• **Task description**
A word-for-word copy of the line containing "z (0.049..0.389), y" and every following line to the end of the data below is all the answer should hold.

• **Information shown**
--- START ---
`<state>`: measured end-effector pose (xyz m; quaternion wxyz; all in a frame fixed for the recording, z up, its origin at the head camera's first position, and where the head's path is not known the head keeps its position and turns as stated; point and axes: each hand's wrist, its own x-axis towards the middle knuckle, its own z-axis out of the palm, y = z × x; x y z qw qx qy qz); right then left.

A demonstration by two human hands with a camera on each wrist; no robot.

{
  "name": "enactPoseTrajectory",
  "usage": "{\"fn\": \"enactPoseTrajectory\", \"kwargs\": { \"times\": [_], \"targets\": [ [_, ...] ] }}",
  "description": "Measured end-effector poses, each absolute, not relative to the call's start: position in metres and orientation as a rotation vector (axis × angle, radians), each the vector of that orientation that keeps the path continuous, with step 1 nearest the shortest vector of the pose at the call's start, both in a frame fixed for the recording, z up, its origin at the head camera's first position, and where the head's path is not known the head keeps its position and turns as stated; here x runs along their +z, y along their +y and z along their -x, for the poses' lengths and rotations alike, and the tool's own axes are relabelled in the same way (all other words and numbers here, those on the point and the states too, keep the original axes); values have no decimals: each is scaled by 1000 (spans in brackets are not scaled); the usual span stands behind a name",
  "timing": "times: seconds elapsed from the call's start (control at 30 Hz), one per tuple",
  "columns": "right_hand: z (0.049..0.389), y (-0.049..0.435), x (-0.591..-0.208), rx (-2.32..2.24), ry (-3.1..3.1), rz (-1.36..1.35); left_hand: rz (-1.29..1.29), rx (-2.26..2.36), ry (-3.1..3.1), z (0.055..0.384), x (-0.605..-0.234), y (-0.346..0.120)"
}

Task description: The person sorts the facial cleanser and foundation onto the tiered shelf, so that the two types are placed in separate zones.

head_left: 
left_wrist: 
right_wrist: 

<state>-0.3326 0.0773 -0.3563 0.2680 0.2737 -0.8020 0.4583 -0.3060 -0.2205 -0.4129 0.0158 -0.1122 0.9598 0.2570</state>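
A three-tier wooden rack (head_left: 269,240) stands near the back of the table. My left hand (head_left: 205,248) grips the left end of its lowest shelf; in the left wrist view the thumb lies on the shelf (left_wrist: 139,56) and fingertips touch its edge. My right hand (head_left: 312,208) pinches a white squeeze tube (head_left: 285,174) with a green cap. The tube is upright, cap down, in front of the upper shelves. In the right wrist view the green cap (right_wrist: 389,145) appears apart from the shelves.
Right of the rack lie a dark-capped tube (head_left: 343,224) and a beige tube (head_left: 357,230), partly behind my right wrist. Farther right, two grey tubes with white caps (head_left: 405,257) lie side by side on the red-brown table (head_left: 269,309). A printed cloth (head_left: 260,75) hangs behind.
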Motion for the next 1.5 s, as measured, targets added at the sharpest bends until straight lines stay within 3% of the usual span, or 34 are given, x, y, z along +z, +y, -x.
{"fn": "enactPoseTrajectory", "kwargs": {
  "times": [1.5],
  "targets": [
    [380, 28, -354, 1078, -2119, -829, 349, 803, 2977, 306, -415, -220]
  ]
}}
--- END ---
• **Answer area**
  "columns": "right_hand: z (0.049..0.389), y (-0.049..0.435), x (-0.591..-0.208), rx (-2.32..2.24), ry (-3.1..3.1), rz (-1.36..1.35); left_hand: rz (-1.29..1.29), rx (-2.26..2.36), ry (-3.1..3.1), z (0.055..0.384), x (-0.605..-0.234), y (-0.346..0.120)"
}

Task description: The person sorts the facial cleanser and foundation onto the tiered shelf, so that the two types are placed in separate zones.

head_left: 
left_wrist: 
right_wrist: 

<state>-0.3326 0.0773 -0.3563 0.2680 0.2737 -0.8020 0.4583 -0.3060 -0.2205 -0.4129 0.0158 -0.1122 0.9598 0.2570</state>
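A three-tier wooden rack (head_left: 269,240) stands near the back of the table. My left hand (head_left: 205,248) grips the left end of its lowest shelf; in the left wrist view the thumb lies on the shelf (left_wrist: 139,56) and fingertips touch its edge. My right hand (head_left: 312,208) pinches a white squeeze tube (head_left: 285,174) with a green cap. The tube is upright, cap down, in front of the upper shelves. In the right wrist view the green cap (right_wrist: 389,145) appears apart from the shelves.
Right of the rack lie a dark-capped tube (head_left: 343,224) and a beige tube (head_left: 357,230), partly behind my right wrist. Farther right, two grey tubes with white caps (head_left: 405,257) lie side by side on the red-brown table (head_left: 269,309). A printed cloth (head_left: 260,75) hangs behind.
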Motion for the next 1.5 s, as measured, targets added at the sharpest bends until straight lines stay within 3% of the usual span, or 34 are given, x, y, z along +z, +y, -x.
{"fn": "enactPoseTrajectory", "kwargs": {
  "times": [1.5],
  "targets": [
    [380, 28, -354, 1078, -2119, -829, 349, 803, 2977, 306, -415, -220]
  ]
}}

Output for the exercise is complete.